There’s this oppressive notion spouted that says diversifying and expanding protections, social programs, and laws (like Medicare for All, universal education, and protecting forcibly marginalized peoples’ rights and access) would result in “reverse ism” situations. As mentioned in my first blog post, this is a falsehood because equitable distribution of resources and protections under the law would still have everyone accessing the same healthcare, education, food, water, shelter, protections, etc. It would just mean less privileges for some and effectively end “positive vs negative eugenics”. 

In my opinion re: these phenomena, positive eugenics is the privileging of certain groups to have resources over other groups for the betterment of the privileged while negative eugenics is under-resourcing certain groups to the detriment of forcibly marginalized groups.  

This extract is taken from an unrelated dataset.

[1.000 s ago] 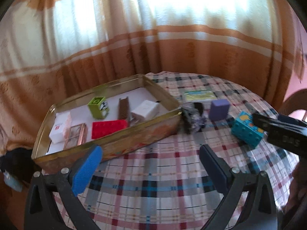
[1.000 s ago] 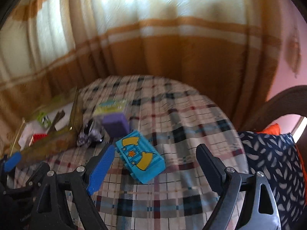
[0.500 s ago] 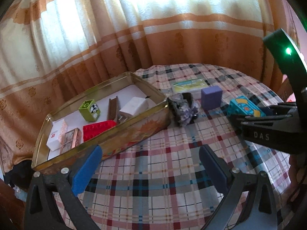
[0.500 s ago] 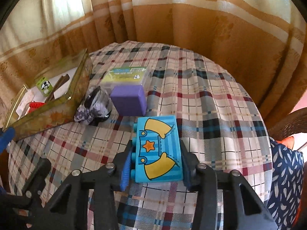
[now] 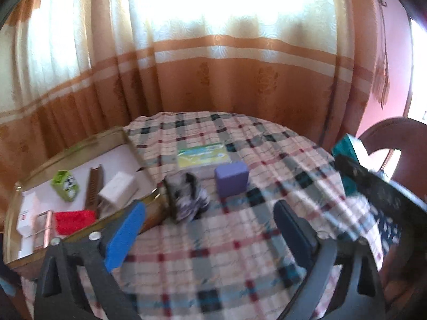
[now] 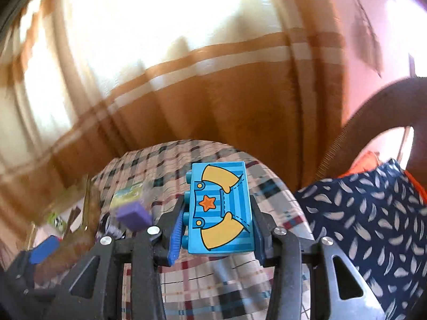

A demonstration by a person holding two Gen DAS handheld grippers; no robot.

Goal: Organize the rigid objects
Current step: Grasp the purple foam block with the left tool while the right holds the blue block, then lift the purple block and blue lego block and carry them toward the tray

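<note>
My right gripper (image 6: 217,229) is shut on a blue toy brick (image 6: 220,209) with yellow sleeves and an orange star, held above the plaid table. The brick's teal edge (image 5: 347,152) shows at the right of the left wrist view. My left gripper (image 5: 210,229) is open and empty over the table's near side. A gold tin tray (image 5: 80,146) at the left holds a green block (image 5: 65,185), a red plate (image 5: 74,220), a white box (image 5: 117,188) and other pieces. A purple block (image 5: 231,178) and a flat green-yellow box (image 5: 202,154) lie on the table.
A crumpled dark wrapper (image 5: 186,200) lies beside the tray's right end. A curtain hangs behind the round table (image 5: 213,266). A wooden chair back (image 5: 392,136) and a navy patterned cushion (image 6: 368,213) are at the right.
My right gripper closed on the blue brick and lifted it off the table. The left gripper has swung to the right, still open.
</note>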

For instance, as detailed in Medical Apartheid by Harriet Washington, Black people were not only under-resourced in healthcare access, but they were also actively tested on and lused by the medical system (like the Tuskegee syphilis experiments, lobotomies on “hyperactive” Black children, and the use of Henrietta Lacks’ cancer cells to advance cancer research without compensating her or her family for their continued use (“HeLa cells”)). This had a disabling effect on Black people and communities at-large. To rectify the situation for Black people who are still under-resourced and mistreated by systems in the US, they need radical accessibility to equitable healthcare, education, and compensation (meaning reparations as well as financial investment in their communities’ betterment).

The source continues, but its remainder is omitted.